When you run EMR nodes in DataWorks, you can select a metadata storage method based on the mode in which your workspace runs. For more information, see Select a metadata storage method.

For more information about the precautions and development process of an EMR node in DataWorks based on an EMR data lake cluster, see Development process of an EMR node in DataWorks.

Configure EMR components

Kyuubi
When you configure the Kyuubi component in the production environment, we recommend that you set the memory size of kyuubi_java_opts to 10g or a larger value, and set the memory size of kyuubit_beeline_opts to 2g or a larger value.
Spark
- The default memory size of the Spark component is small.
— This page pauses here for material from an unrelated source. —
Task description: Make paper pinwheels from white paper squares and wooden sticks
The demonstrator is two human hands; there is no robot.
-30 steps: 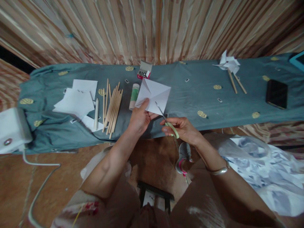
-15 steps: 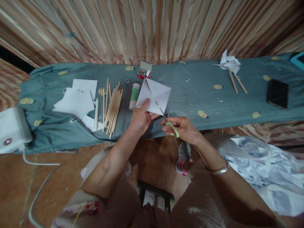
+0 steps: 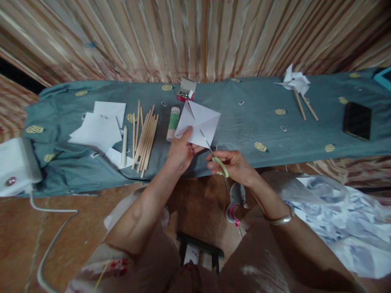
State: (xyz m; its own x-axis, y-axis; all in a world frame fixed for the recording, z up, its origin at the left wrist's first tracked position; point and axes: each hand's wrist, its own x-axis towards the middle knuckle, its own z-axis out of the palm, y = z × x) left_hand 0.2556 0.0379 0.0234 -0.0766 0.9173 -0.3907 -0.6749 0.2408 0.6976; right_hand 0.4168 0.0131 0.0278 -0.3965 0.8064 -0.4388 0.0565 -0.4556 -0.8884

You can add a command to the spark-submit script to change the default memory size based on your business requirements.
- You can configure the following configuration items of the Spark component based on the number of Elastic Compute Service (ECS) instances in your EMR cluster: spark.driver.memory, spark.driver.memoryOverhead, and spark.executor.memory.
Important
- Only EMR Hive nodes, EMR Spark nodes, and EMR Spark SQL nodes in DataWorks can be used to generate lineages. EMR Hive nodes can be used to generate table-level and column-level lineages. Spark-based EMR nodes can be used to generate only table-level lineages.
- For Spark-based EMR nodes, only the nodes that use Spark 2.x can be used to generate lineages.
For more information about how to configure the Spark component, see Spark Memory Management.
HDFS
You can configure the following configuration items of the HDFS component based on the number of ECS instances in your EMR cluster: hadoop_namenode_heapsize, hadoop_datanode_heapsize, hadoop_secondary_namenode_heapsize, and hadoop_namenode_opts.
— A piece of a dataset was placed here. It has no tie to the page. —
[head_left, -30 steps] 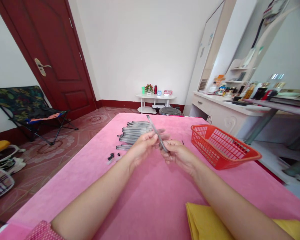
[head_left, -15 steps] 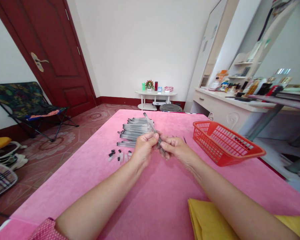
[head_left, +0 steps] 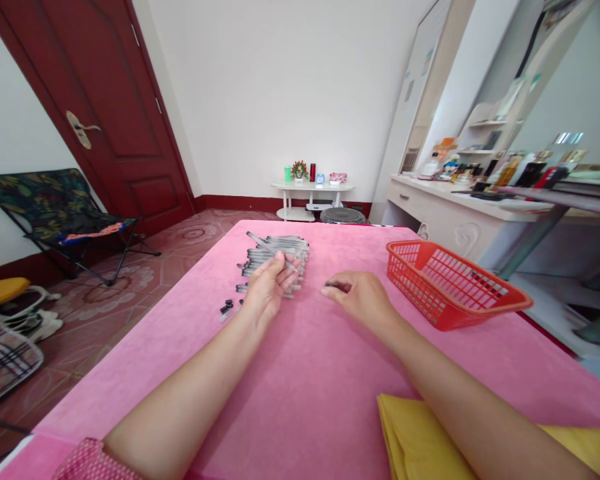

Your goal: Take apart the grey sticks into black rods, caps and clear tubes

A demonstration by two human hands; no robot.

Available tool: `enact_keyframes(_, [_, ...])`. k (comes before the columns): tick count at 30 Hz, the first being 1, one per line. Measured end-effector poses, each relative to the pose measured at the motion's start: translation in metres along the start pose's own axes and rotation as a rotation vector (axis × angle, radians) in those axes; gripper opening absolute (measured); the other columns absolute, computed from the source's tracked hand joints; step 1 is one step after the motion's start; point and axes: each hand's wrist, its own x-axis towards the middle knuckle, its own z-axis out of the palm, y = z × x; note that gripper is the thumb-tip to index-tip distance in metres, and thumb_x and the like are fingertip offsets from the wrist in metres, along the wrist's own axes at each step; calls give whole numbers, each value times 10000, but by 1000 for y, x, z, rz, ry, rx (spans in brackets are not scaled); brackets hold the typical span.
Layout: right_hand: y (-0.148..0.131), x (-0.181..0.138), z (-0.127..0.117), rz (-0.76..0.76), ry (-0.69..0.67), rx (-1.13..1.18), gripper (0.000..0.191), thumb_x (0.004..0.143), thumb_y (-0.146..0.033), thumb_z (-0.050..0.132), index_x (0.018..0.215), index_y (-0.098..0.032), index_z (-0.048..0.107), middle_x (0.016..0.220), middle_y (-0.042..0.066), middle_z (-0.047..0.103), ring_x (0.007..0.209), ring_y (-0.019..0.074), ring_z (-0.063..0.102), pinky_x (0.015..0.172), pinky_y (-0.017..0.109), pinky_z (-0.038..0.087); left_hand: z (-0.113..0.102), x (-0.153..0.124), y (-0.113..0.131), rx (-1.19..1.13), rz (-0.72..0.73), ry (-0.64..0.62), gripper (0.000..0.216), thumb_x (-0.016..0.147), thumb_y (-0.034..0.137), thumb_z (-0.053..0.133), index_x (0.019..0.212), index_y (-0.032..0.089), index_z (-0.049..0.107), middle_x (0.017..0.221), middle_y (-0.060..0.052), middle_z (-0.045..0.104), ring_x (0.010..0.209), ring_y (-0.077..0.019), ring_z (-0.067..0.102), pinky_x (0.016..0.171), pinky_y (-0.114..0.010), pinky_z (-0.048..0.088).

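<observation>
My left hand (head_left: pixel 271 283) pinches a grey, see-through pen (head_left: pixel 263 244) between thumb and fingers. The pen slants with its dark end up and to the left, and its thin end points to the right. Below and behind it lies a row of similar pens (head_left: pixel 260 256) on the pink cloth. My right hand (head_left: pixel 363 293) is closed, apart from the left, with a small dark piece (head_left: pixel 333 285) at its fingertips that looks like a pen cap; most of it is hidden. Several small black pieces (head_left: pixel 227 306) lie left of my left wrist.
A red plastic basket (head_left: pixel 445 315) stands on the pink cloth (head_left: pixel 300 400) to the right. Folded yellow cloth (head_left: pixel 415 433) lies under my right forearm. Beyond are a low white table (head_left: pixel 307 188), a dressing table (head_left: pixel 433 207) with bottles, and a folding chair (head_left: pixel 45 207).
My hands, together on one pen before, have come apart. The left moved left with the pen, now lying flatter; the right moved slightly right with the small dark piece.
</observation>
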Motion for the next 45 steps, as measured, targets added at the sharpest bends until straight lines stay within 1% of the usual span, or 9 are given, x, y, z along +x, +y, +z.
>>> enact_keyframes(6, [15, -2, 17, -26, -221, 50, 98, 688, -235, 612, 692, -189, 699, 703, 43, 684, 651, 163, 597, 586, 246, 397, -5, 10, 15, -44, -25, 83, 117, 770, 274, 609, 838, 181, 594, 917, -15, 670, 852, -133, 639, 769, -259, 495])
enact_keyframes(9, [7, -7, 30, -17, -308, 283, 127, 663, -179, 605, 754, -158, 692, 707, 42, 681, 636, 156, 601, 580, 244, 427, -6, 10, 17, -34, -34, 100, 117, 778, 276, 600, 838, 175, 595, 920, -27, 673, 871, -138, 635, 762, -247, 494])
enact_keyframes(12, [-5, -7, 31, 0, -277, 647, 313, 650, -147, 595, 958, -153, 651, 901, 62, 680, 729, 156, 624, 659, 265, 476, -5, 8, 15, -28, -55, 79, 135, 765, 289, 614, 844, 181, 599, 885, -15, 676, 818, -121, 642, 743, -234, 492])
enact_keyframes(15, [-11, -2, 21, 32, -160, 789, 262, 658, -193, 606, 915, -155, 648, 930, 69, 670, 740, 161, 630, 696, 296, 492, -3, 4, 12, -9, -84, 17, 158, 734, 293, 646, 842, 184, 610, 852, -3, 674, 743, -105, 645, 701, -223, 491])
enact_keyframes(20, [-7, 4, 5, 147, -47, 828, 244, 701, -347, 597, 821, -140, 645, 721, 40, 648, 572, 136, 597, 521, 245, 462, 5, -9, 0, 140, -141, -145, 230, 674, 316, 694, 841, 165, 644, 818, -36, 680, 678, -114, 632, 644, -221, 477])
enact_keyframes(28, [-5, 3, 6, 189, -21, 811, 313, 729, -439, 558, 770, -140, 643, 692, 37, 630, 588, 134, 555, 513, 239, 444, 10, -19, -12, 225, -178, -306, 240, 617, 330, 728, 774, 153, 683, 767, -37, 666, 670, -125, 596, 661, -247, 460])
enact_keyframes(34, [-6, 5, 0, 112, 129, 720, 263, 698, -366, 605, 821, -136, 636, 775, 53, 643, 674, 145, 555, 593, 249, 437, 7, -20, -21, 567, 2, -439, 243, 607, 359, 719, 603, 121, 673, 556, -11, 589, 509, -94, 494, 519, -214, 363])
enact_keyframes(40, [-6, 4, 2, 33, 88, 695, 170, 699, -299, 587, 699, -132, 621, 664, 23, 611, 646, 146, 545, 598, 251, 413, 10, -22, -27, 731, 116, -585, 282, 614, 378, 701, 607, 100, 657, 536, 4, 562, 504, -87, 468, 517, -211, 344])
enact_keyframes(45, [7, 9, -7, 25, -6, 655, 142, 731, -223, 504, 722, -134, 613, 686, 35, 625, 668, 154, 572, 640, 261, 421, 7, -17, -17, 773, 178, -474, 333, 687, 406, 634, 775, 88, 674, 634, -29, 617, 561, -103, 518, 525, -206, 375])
Select a metadata storage method

To implement the isolation mechanism between the development and production environments of a DataWorks workspace in standard mode, you must configure one EMR cluster in the development environment and another EMR cluster in the production environment on the compute engine configuration page. To meet the data isolation requirements, the metadata of the two EMR clusters must be stored by using one of the following methods:

Method 1: Use two different catalogs of Data Lake Formation (DLF) to store the metadata. This method is recommended for data lake scenarios.
Method 2: Use two different ApsaraDB RDS databases to store the metadata.